[Stored items]
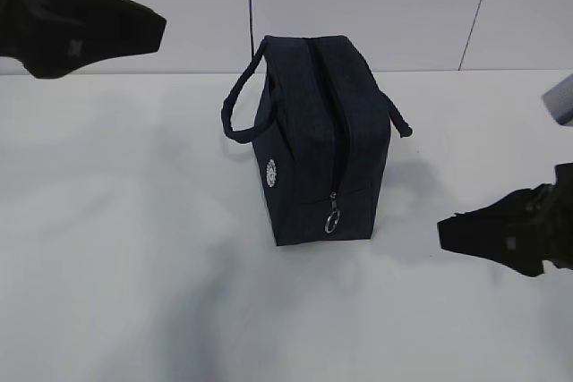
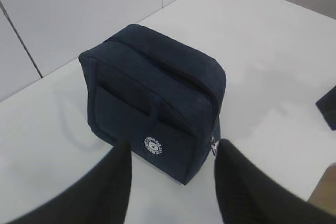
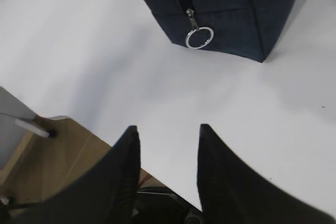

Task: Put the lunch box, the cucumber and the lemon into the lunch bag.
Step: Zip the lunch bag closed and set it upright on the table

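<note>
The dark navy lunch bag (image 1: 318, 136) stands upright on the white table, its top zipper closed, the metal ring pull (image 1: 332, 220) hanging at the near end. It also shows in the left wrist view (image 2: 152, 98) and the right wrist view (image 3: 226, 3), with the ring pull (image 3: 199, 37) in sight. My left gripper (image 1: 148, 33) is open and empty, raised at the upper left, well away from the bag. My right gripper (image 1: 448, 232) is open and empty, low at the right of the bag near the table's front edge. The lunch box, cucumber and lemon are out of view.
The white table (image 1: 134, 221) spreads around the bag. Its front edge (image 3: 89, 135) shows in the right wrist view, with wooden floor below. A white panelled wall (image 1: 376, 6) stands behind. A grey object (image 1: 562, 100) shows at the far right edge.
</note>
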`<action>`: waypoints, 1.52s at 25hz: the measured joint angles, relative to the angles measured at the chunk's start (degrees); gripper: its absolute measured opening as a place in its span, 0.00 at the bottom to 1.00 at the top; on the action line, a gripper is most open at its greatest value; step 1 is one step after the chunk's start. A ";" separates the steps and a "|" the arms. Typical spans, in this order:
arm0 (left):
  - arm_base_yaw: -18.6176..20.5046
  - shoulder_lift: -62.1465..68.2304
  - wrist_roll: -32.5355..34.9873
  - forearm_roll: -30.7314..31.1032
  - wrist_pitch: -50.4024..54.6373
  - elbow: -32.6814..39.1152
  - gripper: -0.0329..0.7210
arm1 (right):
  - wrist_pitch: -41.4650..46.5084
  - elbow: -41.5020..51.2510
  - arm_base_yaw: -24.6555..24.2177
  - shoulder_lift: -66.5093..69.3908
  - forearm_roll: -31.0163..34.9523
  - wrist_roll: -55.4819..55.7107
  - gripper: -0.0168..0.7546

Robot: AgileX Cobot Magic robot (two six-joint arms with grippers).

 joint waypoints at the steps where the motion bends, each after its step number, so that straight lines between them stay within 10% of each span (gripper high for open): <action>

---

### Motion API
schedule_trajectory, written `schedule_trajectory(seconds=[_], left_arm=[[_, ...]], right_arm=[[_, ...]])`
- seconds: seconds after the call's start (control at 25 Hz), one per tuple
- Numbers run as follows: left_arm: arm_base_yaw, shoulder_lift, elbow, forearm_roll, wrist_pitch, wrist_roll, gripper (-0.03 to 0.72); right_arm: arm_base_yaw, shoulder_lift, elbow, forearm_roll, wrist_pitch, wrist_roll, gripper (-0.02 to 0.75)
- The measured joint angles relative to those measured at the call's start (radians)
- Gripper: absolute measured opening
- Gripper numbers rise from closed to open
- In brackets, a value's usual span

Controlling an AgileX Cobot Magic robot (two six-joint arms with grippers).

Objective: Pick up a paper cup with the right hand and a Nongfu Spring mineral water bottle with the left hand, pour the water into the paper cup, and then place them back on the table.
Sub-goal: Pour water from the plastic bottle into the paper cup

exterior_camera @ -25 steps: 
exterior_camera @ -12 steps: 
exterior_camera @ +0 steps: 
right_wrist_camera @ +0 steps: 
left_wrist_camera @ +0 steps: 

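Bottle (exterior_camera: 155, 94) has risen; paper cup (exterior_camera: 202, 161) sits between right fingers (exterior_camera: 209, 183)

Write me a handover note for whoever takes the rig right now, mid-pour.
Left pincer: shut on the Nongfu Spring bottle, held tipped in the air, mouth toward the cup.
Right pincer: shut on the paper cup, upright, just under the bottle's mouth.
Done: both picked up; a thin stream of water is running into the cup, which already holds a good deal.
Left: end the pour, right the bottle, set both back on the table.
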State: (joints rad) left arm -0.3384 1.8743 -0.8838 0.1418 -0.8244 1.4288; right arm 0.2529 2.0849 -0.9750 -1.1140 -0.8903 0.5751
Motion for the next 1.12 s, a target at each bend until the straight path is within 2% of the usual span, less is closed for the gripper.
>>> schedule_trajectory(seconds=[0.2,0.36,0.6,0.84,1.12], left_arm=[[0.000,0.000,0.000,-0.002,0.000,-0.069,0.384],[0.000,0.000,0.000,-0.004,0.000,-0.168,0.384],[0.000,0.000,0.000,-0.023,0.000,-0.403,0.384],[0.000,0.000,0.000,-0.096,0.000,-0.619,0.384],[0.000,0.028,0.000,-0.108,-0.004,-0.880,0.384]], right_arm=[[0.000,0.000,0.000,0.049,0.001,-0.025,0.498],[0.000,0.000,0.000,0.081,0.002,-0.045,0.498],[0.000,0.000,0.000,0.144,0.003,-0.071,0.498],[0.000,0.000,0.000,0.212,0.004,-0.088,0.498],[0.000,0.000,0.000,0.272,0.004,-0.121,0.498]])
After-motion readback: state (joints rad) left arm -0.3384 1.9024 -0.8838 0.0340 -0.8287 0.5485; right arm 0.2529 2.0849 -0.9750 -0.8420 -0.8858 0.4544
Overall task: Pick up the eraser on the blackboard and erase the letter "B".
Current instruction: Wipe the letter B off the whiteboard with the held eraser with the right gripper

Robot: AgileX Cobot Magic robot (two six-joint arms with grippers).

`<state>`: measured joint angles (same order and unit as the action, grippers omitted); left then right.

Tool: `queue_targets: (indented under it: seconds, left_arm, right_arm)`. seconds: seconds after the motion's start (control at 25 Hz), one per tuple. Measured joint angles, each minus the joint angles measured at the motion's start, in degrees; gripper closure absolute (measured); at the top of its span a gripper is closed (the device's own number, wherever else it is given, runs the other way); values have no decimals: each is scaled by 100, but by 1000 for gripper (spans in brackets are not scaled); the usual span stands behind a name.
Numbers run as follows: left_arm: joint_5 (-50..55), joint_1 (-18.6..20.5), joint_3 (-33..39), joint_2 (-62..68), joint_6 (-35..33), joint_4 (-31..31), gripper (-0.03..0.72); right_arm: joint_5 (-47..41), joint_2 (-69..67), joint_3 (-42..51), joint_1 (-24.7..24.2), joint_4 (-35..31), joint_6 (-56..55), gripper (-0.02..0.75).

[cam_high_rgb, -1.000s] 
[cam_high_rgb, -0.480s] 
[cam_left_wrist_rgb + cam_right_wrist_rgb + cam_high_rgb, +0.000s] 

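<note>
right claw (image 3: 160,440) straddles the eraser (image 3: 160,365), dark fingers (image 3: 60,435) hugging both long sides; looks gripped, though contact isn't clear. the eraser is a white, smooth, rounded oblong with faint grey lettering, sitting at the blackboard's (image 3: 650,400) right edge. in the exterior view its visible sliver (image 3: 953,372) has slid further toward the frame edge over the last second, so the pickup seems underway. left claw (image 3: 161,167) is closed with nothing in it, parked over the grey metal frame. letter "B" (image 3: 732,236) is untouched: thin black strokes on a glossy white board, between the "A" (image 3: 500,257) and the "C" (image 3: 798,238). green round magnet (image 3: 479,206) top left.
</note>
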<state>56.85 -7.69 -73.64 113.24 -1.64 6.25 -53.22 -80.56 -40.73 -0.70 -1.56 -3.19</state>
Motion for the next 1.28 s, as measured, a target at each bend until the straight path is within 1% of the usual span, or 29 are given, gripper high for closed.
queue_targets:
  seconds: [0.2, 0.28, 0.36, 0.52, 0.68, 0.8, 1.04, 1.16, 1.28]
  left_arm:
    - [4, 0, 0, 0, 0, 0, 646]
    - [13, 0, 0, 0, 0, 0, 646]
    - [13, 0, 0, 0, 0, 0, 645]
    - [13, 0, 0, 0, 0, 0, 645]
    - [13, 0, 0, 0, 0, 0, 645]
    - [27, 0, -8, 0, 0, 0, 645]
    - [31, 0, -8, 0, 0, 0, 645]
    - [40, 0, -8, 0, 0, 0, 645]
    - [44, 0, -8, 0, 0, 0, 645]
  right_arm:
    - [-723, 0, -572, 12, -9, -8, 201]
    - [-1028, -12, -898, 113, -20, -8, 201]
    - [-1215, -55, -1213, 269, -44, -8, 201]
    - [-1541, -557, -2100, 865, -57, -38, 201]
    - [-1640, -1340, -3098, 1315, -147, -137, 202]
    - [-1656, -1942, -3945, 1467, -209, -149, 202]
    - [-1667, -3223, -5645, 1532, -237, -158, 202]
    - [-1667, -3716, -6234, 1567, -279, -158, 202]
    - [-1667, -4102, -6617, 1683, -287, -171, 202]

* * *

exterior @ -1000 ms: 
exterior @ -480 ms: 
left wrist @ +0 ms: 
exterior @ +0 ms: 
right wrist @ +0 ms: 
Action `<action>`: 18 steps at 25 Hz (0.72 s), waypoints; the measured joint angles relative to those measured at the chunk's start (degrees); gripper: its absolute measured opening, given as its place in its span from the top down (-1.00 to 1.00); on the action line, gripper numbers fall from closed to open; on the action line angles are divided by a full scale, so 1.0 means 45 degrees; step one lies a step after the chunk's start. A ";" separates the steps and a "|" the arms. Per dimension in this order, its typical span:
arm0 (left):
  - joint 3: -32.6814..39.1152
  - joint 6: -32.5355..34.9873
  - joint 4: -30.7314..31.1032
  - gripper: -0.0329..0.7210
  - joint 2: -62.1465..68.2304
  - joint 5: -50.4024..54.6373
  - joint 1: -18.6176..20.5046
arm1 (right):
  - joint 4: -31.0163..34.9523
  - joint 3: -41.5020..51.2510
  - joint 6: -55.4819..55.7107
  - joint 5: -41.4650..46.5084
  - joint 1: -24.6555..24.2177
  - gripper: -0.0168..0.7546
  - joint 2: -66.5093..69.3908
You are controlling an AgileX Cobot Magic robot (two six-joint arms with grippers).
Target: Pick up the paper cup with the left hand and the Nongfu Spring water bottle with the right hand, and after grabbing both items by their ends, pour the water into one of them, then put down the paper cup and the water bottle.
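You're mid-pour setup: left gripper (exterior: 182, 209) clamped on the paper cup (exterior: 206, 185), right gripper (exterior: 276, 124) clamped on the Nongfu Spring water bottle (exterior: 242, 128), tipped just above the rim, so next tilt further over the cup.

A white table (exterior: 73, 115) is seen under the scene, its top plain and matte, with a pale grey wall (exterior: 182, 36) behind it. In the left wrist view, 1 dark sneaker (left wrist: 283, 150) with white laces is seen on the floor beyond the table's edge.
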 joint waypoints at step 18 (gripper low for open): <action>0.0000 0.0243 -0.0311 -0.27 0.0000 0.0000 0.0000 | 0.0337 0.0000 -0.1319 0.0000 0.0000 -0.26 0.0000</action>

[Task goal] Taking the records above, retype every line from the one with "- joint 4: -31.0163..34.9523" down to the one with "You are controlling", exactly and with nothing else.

[Response for this exercise]
  - joint 4: -31.0163..34.9523
  - joint 3: -41.5020..51.2510
  - joint 6: -55.4819..55.7107
  - joint 5: -41.4650..46.5084
  - joint 1: -24.6555..24.2177
  - gripper: -0.0168..0.7546
  - joint 2: -66.5093..69.3908
You are controlling an AgileX Cobot Magic robot (two six-joint arms with grippers).

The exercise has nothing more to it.